# Cutting out alcohol for 3 months!!! Bloody hell!



## RikkiHoon (Apr 22, 2005)

Hi everyone,

Just thought I'd let you know that I'm cutting out alcohol from my diet for 3 months. I tried training hard for a few months before, but then things kept getting in the way. marriage being the main one!

I quit smoking about 1 year ago and tried cutting down the alcohol when I was training before but I didn't see much fat loss occuring; I was building muscle, sure, but the fat element seemed to stay the same (I am aware of the reason why). So, that's it. I've decided it's gotta go. Completely. 3 months.

Has anyone had a similar experience? I have been told that the 'weight literally drips off' when you quit alcohol. I hope so. My diet is ultra-healthy and I am eating regular, portion-controlled meals, so I'm hoping for the best. I am hoping that I can lose a significant amount of weight (fat, not lean tissue) over the next 12 weeks and build some muscle.

Wish me luck!


----------



## Nick+ (Apr 28, 2005)

I wish you luck.

I'm  going to not drink anything for a month starting from today(28th March).  {Maybe  I'll manage 3 months, but it's going to be hell.....}

I'm sick and tired of never seeing my abs., and I'm sick and tired  of sitting on an 'eternal' plateux with regards to the amount of weight I can lift.  (ie  I progress so slow its laughable)  

So wish me good luck too---------!

Nick


----------



## RikkiHoon (Apr 30, 2005)

Good luck, mate! 

I've done 2 weeks so far and things are cool. On the 21st it is my mates wedding, so I'm obviously going to have one or two ales (!)... can't wait.

Let me know how it goes!


----------



## Big Smoothy (Apr 30, 2005)

RikkiHoon said:
			
		

> Has anyone had a similar experience? I have been told that the 'weight literally drips off' when you quit alcohol.



It depends on how much and how regularly you drink alcohol.

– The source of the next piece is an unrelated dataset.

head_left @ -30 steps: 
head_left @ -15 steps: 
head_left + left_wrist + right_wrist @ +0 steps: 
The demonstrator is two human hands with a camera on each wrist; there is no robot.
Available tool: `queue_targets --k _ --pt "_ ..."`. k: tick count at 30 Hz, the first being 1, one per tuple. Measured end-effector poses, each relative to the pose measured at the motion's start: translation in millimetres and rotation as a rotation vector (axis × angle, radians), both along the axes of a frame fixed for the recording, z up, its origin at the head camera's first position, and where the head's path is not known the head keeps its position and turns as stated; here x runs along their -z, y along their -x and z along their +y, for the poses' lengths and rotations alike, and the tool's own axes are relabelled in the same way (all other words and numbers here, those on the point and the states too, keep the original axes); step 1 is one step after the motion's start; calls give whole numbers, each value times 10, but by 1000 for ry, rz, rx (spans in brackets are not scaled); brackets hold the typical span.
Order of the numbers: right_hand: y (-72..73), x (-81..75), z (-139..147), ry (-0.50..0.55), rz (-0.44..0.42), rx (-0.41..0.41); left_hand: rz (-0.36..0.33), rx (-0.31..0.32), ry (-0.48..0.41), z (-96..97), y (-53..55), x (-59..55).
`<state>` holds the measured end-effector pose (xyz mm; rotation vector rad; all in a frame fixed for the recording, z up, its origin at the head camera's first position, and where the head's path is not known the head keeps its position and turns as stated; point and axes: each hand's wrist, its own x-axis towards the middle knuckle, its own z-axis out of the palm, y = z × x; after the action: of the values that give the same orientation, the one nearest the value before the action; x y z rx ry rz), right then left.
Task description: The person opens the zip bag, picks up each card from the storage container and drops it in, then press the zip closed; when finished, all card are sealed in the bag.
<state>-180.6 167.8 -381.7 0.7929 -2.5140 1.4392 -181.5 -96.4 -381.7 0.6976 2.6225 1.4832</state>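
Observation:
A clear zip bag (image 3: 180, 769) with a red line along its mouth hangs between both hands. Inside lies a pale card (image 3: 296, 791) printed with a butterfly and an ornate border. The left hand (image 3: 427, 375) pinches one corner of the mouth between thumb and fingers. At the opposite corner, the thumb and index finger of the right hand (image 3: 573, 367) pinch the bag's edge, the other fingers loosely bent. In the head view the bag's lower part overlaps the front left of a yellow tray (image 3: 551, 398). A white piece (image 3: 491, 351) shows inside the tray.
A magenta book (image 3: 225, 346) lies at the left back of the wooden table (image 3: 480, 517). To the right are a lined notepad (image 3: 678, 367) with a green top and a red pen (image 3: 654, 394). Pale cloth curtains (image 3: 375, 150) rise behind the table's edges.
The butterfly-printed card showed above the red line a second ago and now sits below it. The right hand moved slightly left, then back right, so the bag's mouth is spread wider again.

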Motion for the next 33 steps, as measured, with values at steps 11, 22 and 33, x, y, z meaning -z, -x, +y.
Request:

I am a beer lover, and live in a place with rampant nightlife, and drinking life.

When I do stop drinking alcohol, the weight does basically, "melt away."

I can tell very quickly.

Good luck and keep us posted.


----------



## joesmooth20 (May 1, 2005)

yes it does, I saw the best cutts of my life when i stopped for about 4months after
getting into allot of trouble when i was underage. I love drinkng and have a very 
party hard lifestyle so i know where your coming from on this. I almost have to not talk
to any of my friends when i take breaks off of booze, they are a bunch wild fuckers 
that party for days straight. 

It's almost a catch 22 situation. I workout because i love it but mainly i do it so i look
good for chicks. When i get really serious about training, I never go out so that puts
a major damper on getting chicks  

guess you can't have your cake and eat it too.


----------



## Nick+ (May 6, 2005)

I blew it after 5 days  

Its difficult.....

Apologies........

Nick   (At least I'm staying at moderate amounts at the moment, but it's bloody hard to stop altogether)


----------



## Gibber (May 6, 2005)

I was 184 lbs Dec.  I drank quite frequently (Every Fri/Sat) at the least.  I quit for 8 weeks after New Year's, then drank occassionaly after..  I dropped 10 lbs of fat and was in pheomenal shape by May Memorial Day weekend in Vegas!  


It is a good idea.


----------



## RikkiHoon (May 7, 2005)

Bugger ... fucked it up after two weeks 


Oh well, looks like I'll have to lock myself in the apartment and not go out again until my mates wedding. Bloody hard to stop altogether!


----------



## Nick+ (May 7, 2005)

If I was on a desert island, with just my weights, lots of food and water. I'd be alright!


----------



## RikkiHoon (May 30, 2005)

Perhaps it is 'cause we are British, mate ... pub culture and all that. After so many years of 'practice', it is bloody hard to stop altogether, so I have gone for the more moderate drinking and slightly slower weight loss. I am concerned that if I stop altogether and try too hard, I will end up rebelling and fcuk it all up!!!


----------